Exam season makes everyone unhappy. Why do we put up with it? | Zoe Williams

The intolerable pressure leads to terrible family rows. I thought I had escaped the worst of it with my children, but I now realise I was wrong

In September 2013, I thought I was the most intelligent person ever to exist. By some masterstroke of family planning, I’d managed to have two children, spaced almost two years apart, but because the first was born in September and the second August, they were in adjacent school years. By my calculations, I’d saved two whole years of childcare, which back then was more expensive than the mortgage, but only because at that point Liz Truss was still in charge of childcare costs, and had yet to screw with everyone’s mortgage. And it wasn’t even intentional, my miracle! I was a genius at the level of the ovary.

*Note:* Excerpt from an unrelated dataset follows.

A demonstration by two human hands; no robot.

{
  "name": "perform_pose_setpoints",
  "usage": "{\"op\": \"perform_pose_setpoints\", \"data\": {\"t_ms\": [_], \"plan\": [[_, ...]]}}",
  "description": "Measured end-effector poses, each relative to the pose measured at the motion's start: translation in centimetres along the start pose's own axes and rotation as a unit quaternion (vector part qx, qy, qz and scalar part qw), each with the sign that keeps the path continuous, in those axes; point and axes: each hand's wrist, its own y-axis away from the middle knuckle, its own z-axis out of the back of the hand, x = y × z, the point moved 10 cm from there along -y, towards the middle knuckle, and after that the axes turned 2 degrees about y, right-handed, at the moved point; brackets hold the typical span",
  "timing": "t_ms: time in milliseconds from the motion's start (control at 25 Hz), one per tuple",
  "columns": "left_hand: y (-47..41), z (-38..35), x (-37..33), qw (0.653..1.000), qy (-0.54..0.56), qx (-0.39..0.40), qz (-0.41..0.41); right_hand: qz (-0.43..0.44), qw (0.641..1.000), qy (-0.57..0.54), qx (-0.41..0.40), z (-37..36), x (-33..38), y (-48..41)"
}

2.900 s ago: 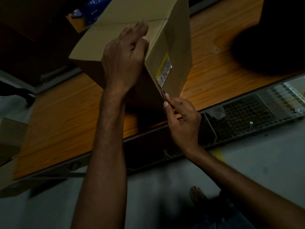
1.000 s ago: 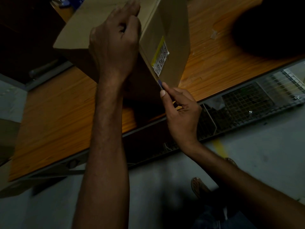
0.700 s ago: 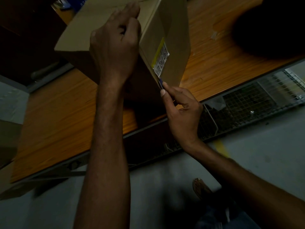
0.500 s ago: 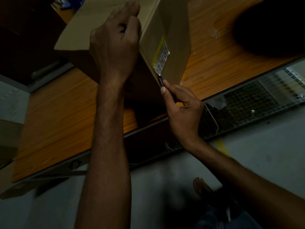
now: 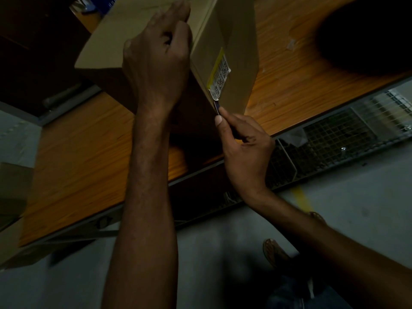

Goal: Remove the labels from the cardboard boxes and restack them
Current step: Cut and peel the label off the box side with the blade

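**Sam:** Where is the box?

**Mia:** The box [image 5: 231,41] stands tipped on the tabletop [image 5: 89,152], close to the near edge. The label [image 5: 219,74] is stuck low on its right side, by the corner.

**Sam:** What are the hands doing?

**Mia:** The left hand [image 5: 156,54] is curled over the top edge and holds the box. The right hand [image 5: 243,148] pinches a small blue scraper [image 5: 216,107]. Its tip touches the bottom corner of the label, and that corner looks a bit lifted.

**Sam:** Is the box heavy?

**Mia:** I think it is light, because one hand keeps it tipped. The sides are stiff, but they may bend in if you push hard in the middle. So hold it at the top edge, where the fold makes it strong.

**Sam:** And the label?

**Mia:** It is thin, sticky paper. It could rip if you pull fast. I would take the loose bottom corner and peel slowly, staying close to the side of the box.
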Motion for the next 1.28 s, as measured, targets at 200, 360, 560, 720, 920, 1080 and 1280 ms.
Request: {"op": "perform_pose_setpoints", "data": {"t_ms": [200, 360, 560, 720, 920, 1080, 1280], "plan": [[0.0, 0.0, -0.2, 1.000, -0.006, 0.011, -0.012, 0.007, 1.000, 0.020, -0.010, -0.1, 0.1, 0.0], [0.1, 0.1, -0.5, 1.000, 0.000, 0.005, -0.015, -0.012, 1.000, 0.012, -0.003, 0.1, 0.3, 0.1], [0.3, 0.3, -0.7, 1.000, 0.000, -0.002, -0.008, -0.044, 0.998, -0.016, -0.035, 0.8, -0.1, -0.3], [0.5, 0.3, -0.7, 1.000, -0.004, -0.005, -0.004, -0.051, 0.998, -0.006, -0.021, 0.4, -0.1, 1.1], [0.4, 0.6, -0.5, 1.000, -0.002, -0.020, 0.003, -0.024, 0.999, -0.001, -0.045, -0.1, 0.9, -0.1], [0.7, 0.7, -0.5, 1.000, -0.003, -0.020, 0.007, 0.012, 0.999, 0.019, -0.037, -0.3, 2.1, 0.5], [0.6, 0.3, -0.8, 1.000, -0.001, -0.006, 0.001, 0.023, 0.998, 0.022, -0.055, -0.3, 2.8, 0.3]]}}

Obviously, I hadn’t really thought through what the consequences would be, once they hit the meaningful-exam stage of life, which they still haven’t – at the moment I’m just observing other people. GCSE and A-level events are objectively weird for a household whatever its composition, because for the first time, the kid’s day has the highest stakes. You can pretend this is true for the preceding decade – big day, darling, you’re the narrator in Sinbad the Sailor and yes it is a big deal whether you get the crabs and the dancing squid in the right order – but now it is real. It doesn’t matter what your job is, whole human lives could be hanging off your performance; you still won’t come anywhere near the singular tightrope of the exam, that absolutely atomised space where you’re not allowed to ask for help, you can’t take a little more time, and you’ll be judged on the outcome, indeed that is all you’ll be judged on, until such time as you achieve anything else, which could be never.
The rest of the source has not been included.